### [Problem to solve]
What you return should be exactly the lines from the one containing "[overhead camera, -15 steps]" down to the final line of the listing, with nothing else.

### [Data below]
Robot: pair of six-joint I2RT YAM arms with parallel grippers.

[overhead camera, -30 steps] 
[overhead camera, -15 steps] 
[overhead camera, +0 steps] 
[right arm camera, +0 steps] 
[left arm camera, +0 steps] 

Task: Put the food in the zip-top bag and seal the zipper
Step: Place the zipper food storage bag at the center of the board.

### [Problem solution]
[overhead camera, -15 steps] 
[overhead camera, +0 steps] 
[right arm camera, +0 steps] 
[left arm camera, +0 steps] 

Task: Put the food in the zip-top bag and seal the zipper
Step: Place the zipper food storage bag at the center of the board.

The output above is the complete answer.